» Task item
Please restate, word for word, the lines below that begin at the one with "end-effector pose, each" and end at the one with "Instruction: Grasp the". Leave out all other lines.

───── Dataset records

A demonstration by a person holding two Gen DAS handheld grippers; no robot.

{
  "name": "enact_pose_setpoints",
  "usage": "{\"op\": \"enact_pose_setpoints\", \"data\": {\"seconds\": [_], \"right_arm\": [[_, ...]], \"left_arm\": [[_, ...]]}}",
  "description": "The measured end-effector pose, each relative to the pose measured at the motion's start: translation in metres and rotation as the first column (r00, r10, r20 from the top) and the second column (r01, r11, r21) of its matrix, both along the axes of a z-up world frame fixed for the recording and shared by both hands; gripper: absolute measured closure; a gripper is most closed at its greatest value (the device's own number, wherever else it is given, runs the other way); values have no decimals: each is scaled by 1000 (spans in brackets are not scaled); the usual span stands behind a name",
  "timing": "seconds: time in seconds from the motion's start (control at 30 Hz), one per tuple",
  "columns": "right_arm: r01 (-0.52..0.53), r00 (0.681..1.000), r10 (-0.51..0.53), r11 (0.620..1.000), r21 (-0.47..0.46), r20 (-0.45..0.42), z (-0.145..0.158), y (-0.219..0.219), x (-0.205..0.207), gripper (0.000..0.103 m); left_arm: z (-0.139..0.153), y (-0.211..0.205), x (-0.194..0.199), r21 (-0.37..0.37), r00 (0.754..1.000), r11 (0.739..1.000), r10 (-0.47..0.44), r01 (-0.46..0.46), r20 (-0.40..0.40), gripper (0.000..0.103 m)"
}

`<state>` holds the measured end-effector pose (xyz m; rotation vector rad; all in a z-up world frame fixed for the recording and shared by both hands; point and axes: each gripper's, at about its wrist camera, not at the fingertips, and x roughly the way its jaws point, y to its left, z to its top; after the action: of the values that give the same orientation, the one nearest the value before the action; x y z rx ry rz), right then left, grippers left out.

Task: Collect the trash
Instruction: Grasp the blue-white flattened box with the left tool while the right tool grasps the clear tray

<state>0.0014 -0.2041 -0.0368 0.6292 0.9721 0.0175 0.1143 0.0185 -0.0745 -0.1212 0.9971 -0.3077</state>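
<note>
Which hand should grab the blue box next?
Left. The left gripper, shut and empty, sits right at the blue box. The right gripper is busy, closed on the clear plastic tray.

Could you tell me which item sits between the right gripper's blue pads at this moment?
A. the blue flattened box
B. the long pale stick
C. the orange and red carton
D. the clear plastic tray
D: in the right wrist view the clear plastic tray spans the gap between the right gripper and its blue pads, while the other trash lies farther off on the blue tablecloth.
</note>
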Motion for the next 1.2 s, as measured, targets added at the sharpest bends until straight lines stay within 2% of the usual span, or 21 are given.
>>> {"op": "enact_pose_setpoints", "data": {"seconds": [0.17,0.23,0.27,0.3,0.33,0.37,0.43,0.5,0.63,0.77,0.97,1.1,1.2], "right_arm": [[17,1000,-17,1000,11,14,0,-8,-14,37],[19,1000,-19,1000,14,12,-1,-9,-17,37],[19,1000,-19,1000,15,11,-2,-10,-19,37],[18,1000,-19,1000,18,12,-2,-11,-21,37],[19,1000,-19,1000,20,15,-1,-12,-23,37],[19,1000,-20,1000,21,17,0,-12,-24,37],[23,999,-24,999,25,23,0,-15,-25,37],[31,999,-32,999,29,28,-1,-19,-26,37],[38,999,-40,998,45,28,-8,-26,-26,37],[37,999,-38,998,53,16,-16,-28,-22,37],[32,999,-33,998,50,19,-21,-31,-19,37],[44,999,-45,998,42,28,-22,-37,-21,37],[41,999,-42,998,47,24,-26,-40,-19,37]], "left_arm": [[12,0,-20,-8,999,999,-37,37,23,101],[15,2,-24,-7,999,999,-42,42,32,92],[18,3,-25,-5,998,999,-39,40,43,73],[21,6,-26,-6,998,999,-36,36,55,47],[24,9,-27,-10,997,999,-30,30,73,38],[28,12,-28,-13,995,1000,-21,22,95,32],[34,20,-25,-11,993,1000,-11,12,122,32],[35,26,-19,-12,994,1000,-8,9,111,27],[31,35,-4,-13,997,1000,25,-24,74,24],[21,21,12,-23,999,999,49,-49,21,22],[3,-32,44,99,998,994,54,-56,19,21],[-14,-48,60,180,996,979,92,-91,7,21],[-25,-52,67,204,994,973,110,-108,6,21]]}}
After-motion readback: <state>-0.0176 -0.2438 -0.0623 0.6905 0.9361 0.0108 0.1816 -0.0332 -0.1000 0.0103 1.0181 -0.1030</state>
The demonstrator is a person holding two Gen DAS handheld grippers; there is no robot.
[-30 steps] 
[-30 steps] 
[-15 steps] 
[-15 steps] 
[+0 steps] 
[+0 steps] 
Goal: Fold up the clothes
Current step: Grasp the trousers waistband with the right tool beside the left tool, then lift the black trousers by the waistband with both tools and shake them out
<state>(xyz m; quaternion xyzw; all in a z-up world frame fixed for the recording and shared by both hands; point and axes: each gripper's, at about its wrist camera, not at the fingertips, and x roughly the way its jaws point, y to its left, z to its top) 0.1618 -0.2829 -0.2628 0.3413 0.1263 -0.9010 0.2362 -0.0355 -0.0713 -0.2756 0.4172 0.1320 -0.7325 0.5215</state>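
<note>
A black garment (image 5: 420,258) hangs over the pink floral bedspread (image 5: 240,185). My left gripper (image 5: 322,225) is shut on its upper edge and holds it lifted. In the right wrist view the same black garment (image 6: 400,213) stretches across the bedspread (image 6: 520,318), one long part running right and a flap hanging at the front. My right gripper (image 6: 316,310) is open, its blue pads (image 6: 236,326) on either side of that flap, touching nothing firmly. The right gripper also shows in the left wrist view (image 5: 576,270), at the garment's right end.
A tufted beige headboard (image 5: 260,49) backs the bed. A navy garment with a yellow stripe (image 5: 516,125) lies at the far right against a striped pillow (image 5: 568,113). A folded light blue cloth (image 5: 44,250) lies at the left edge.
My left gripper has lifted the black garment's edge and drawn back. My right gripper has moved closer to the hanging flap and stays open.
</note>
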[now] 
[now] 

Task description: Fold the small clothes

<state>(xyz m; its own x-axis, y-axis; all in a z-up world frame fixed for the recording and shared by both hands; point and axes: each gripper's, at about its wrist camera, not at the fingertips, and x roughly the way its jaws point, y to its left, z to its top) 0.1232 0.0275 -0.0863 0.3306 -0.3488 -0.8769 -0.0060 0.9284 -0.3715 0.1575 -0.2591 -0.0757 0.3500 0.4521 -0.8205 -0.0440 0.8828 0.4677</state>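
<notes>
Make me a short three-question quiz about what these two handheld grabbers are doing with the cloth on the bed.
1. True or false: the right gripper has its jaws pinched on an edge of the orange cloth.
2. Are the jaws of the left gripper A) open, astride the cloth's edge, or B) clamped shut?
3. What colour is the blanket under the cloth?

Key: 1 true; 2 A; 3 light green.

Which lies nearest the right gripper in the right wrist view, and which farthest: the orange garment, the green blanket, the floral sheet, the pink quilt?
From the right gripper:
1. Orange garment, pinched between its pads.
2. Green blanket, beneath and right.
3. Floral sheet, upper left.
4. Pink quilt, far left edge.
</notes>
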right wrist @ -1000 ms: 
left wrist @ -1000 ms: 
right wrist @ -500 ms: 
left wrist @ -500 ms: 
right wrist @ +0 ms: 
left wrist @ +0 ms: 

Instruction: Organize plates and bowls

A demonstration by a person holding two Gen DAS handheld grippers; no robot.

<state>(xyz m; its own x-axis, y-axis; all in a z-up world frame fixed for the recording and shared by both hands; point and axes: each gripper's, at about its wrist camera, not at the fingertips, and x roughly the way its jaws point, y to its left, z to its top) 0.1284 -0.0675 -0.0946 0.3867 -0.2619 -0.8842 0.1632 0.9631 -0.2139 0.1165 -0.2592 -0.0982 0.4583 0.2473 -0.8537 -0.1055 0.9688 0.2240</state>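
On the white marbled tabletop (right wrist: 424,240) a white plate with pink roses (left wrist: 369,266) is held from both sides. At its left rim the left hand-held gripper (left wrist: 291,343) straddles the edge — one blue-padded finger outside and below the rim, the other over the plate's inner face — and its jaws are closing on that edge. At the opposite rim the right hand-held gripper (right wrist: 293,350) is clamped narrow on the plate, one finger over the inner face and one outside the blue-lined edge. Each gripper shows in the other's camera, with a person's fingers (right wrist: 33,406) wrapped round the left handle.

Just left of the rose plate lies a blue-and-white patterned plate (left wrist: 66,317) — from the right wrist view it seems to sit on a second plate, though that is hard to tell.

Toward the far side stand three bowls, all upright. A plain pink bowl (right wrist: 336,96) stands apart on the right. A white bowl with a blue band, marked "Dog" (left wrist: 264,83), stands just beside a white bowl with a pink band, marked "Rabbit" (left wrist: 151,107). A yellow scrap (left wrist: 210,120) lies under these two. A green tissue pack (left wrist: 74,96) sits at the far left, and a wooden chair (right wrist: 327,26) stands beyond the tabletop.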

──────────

» Result
  "description": "The measured end-effector pose, each relative to the pose measured at the motion's start: translation in metres and rotation as the first column (r00, r10, r20 from the top) and the second column (r01, r11, r21) of its matrix, both along the axes of a z-up world frame fixed for the recording and shared by both hands; gripper: absolute measured closure; a gripper is most closed at its greatest value (the device's own number, wherever else it is given, runs the other way); values have no decimals: each is scaled by 1000 (spans in brackets are not scaled); the usual span stands behind a name",
  "timing": "seconds: time in seconds from the motion's start (control at 30 Hz), one per tuple",
  "columns": "right_arm: r01 (-0.52..0.53), r00 (0.681..1.000), r10 (-0.51..0.53), r11 (0.620..1.000), r21 (-0.47..0.46), r20 (-0.45..0.42), z (-0.145..0.158), y (-0.219..0.219), x (-0.205..0.207), gripper (0.000..0.103 m); left_arm: z (-0.139..0.153), y (-0.211..0.205), x (-0.194..0.199), r21 (-0.37..0.37), r00 (0.754..1.000), r11 (0.739..1.000), r10 (-0.47..0.44), r01 (-0.46..0.46), r20 (-0.40..0.40), gripper (0.000..0.103 m)"
}

`<state>` holds the measured end-effector pose (xyz m; rotation vector rad; all in a z-up world frame fixed for the recording and shared by both hands; point and axes: each gripper's, at about its wrist camera, not at the fingertips, and x roughly the way its jaws point, y to its left, z to its top; after the action: of the values that give the same orientation, the one nearest the value before the action; x y z rx ry rz), right then left, grippers left out.

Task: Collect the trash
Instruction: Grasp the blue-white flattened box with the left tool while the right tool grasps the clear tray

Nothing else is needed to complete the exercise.